Find every line in the records below that holds the word "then" and copy it.

(Entries taken from a collection)
——————

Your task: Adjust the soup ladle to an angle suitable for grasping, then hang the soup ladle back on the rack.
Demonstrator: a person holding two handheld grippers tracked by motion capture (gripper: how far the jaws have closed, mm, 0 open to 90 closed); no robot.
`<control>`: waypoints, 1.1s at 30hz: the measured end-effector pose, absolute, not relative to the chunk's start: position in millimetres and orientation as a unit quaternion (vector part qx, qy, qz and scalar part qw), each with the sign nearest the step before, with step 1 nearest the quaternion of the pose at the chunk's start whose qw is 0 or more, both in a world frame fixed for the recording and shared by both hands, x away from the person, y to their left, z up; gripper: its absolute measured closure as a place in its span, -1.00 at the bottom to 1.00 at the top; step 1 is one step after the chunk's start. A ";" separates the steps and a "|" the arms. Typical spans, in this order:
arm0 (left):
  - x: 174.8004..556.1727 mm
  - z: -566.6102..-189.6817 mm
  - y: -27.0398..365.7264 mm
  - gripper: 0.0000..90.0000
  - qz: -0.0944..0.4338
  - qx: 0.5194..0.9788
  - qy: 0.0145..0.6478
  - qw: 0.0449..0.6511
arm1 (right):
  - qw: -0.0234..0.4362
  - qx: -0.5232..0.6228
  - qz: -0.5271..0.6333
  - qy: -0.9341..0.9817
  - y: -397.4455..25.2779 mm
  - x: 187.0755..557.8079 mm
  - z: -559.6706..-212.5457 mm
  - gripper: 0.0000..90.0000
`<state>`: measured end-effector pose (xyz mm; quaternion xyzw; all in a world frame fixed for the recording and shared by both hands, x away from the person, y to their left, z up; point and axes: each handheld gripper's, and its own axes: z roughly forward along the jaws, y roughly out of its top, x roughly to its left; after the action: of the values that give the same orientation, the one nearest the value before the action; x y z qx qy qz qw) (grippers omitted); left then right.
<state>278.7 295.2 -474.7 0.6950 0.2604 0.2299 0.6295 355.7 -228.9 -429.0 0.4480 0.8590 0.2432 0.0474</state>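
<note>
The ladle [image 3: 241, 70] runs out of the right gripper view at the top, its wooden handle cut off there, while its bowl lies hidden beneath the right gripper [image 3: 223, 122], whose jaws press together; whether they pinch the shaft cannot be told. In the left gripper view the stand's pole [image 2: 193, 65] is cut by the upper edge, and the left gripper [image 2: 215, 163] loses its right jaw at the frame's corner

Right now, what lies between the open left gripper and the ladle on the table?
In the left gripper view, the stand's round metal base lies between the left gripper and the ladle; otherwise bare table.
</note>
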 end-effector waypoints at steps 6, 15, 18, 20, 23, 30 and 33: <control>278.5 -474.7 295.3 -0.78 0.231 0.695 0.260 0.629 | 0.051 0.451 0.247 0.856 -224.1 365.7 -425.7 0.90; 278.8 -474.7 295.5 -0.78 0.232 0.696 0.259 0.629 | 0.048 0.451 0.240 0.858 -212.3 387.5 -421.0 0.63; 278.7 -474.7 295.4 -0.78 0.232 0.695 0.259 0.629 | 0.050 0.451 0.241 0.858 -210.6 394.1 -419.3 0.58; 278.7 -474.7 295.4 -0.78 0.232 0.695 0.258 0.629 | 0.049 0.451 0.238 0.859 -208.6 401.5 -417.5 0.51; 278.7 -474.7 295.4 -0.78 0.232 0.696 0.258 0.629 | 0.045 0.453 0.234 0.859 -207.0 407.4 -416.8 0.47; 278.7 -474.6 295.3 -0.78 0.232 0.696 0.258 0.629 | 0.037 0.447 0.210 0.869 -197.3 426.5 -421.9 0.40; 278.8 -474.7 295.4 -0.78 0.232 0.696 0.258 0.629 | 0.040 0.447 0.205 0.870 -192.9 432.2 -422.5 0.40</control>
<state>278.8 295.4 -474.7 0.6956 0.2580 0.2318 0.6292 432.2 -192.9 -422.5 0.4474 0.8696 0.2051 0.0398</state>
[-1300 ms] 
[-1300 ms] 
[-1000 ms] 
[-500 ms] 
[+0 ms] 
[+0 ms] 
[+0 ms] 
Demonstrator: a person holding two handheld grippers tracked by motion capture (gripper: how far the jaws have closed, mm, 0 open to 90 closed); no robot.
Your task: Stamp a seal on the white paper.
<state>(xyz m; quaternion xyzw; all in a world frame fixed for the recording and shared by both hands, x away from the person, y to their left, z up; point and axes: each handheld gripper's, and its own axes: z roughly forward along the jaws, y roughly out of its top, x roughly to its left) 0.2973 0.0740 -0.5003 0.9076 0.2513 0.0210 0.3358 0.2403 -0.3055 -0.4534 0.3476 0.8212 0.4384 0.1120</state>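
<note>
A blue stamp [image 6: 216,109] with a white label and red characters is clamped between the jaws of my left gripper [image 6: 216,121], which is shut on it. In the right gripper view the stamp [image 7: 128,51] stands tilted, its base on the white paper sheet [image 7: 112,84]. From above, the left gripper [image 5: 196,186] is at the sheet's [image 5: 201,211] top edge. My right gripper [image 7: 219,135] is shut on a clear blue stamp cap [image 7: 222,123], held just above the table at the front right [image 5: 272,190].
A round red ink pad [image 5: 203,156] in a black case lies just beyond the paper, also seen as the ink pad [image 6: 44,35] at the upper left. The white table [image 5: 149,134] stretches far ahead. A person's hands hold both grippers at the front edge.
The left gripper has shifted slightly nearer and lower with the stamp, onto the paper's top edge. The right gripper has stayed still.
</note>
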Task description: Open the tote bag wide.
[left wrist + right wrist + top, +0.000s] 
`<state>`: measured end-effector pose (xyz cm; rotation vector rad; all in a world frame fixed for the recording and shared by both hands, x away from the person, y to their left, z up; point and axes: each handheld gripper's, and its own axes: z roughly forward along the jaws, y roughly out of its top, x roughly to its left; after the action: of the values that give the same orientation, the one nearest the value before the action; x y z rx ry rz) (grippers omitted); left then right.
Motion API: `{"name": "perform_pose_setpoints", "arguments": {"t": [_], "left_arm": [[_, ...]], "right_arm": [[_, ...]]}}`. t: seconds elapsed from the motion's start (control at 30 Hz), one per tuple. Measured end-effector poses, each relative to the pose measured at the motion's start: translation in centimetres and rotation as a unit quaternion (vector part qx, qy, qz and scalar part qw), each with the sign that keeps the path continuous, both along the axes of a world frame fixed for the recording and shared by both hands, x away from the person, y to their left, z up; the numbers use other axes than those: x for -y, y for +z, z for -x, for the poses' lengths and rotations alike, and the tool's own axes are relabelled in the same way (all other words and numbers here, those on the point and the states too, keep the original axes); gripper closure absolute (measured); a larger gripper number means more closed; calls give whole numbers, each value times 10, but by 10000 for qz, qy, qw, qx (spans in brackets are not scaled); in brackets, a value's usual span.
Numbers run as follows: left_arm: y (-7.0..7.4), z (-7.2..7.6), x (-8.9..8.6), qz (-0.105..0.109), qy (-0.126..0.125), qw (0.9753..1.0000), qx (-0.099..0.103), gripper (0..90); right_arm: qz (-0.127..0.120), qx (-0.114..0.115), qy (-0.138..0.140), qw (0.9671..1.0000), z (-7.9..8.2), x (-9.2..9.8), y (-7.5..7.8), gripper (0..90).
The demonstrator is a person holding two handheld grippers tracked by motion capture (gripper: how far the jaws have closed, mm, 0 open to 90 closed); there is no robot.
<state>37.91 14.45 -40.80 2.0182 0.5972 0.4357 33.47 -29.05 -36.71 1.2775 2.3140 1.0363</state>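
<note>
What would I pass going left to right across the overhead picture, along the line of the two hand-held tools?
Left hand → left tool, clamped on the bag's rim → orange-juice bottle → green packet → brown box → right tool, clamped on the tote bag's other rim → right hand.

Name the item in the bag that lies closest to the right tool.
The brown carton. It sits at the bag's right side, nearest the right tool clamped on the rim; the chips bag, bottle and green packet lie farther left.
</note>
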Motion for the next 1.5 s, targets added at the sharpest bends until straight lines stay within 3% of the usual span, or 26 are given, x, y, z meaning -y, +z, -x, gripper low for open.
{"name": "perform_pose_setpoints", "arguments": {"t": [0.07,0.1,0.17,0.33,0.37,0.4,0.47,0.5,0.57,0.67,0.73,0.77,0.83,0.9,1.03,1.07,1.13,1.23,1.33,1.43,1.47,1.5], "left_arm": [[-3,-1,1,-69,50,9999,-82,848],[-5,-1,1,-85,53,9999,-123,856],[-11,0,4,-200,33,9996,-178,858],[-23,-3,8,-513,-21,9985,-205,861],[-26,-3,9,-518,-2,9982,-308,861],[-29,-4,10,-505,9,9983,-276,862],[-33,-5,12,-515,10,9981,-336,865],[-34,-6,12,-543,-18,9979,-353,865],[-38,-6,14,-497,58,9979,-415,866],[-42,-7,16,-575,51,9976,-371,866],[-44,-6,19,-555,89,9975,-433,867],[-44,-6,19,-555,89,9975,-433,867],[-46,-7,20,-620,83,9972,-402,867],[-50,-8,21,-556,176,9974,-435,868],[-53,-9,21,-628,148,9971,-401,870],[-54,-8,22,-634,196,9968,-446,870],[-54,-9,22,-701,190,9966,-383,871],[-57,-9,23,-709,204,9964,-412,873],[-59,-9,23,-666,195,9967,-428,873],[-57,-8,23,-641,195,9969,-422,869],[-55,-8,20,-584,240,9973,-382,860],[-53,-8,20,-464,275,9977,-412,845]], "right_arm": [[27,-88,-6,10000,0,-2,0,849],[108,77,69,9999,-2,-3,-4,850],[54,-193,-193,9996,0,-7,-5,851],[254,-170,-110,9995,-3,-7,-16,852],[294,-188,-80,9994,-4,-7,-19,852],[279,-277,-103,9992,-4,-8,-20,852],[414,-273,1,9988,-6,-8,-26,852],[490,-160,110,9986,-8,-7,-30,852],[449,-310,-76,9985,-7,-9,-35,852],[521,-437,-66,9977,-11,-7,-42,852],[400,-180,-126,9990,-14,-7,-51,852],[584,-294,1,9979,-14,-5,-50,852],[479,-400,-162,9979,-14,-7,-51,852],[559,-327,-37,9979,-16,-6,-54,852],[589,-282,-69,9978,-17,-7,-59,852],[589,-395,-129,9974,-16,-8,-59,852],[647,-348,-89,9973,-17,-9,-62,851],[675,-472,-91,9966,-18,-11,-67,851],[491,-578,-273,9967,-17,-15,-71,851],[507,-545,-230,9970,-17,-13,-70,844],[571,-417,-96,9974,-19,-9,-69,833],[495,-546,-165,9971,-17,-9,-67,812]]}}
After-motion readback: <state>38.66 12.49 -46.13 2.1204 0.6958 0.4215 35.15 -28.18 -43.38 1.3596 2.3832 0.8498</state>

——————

Answer box =>
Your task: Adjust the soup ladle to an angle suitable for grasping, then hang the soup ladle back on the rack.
`<state>`: measured end-effector pose (xyz mm; quaternion xyzw; all in a world frame fixed for the recording and shared by both hands, x away from the person, y to their left, z up; point and axes: each handheld gripper's, and its own axes: z roughly forward along the jaws, y roughly out of its top, x roughly to its left; after the action: of the values that give the same orientation, the one nearest the value before the action; x y z qx qy qz qw) (grippers omitted); left then right.
`<state>`: measured end-effector pose (xyz cm; rotation vector rad; all in a world frame fixed for the recording and shared by both hands, x away from the person, y to their left, z up; point and axes: each handheld gripper's, and its own axes: z roughly forward along the jaws, y roughly out of its top, x roughly to its left; after the action: of the values that give the same orientation, the one nearest the value before the action; x y z rx ry rz) (grippers omitted); left then right.

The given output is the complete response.